“Tan linda tu historia,” he said.
I leaned in closer to hear him over the strident, pounding racket. On the dance floor, dozens of young people jumped and shouted, flinging arms in the air.
“What story?” I asked.
“How you gave up everything – family and country – for love. To come here and live at the other end of the world. How were you able to make such a decision?” His words wafted on waves of wine-scented breath.
I doubted he’d remember our conversation tomorrow. How much effort did I want to invest to answer these heady questions? Besides, I was tired after sitting at this wedding banquet for over nine hours, carrying on small talk in Spanish with the other guests at our table.
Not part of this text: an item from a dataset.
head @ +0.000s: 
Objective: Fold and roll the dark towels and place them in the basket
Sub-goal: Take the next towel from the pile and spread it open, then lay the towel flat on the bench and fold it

Once the loud dance music started, I caught only words and phrases in the din, smiling and nodding as if in agreement with whatever was being said. Hours of that became torture.
We started off at noon from the city on a bright warm fall day. The wedding ceremony, held in a colonial, adobe chapel in the countryside, began late, Chilean-style. Then we drove to a country house where the several hundred guests spread out across the broad lawns or sought shade under enormous old trees. Black-aproned waiters served champagne, pineapple and basil juice, and canapés until we were summoned to a ballroom-sized white tent where we sat at our assigned table. Lunch was served about 4 o’clock along with copious amounts of fine wine, followed by a buffet dessert table where I made a weak attempt at exercising willpower faced with the variety of temptations.
It was still light outside when the bride and groom danced the traditional waltz. Then the volume of the music increased to indescribable, deafening decibels and, from then on, things went downhill for me. While my husband and his jogging pals gathered like football players in a huddle, wine glasses in hand, I wandered to another table to chat with two women with whom I knew I could carry on a conversation beyond small talk.
It was hours later, when my husband’s friend perched on the chair next to me and wanted to hear ‘my story.’
“When you voted, which country’s elections excited you most?”
I thought for a minute. “The States”
“Do your boys feel more Chilean or American?”
“Chilean. After all, they were born and raised here.”
“Do you regret your decision?”
Oh, boy, he was treading on dangerous territory. I mentioned how hard it had been for my parents, my being their only child, and that, when I married, I thought we’d return to California. “But I have no close family left in the States. My family is here now.”
He went on to sing lengthy praises of my hubby, such a fine person, an example for all, etc., etc. I nodded in agreement, while looking over to the man in question for signs that we might leave soon.
“In fact”, he said, “if I’d been born a woman, I would have married him myself.” And bending over, he planted a warm kiss on my cheek.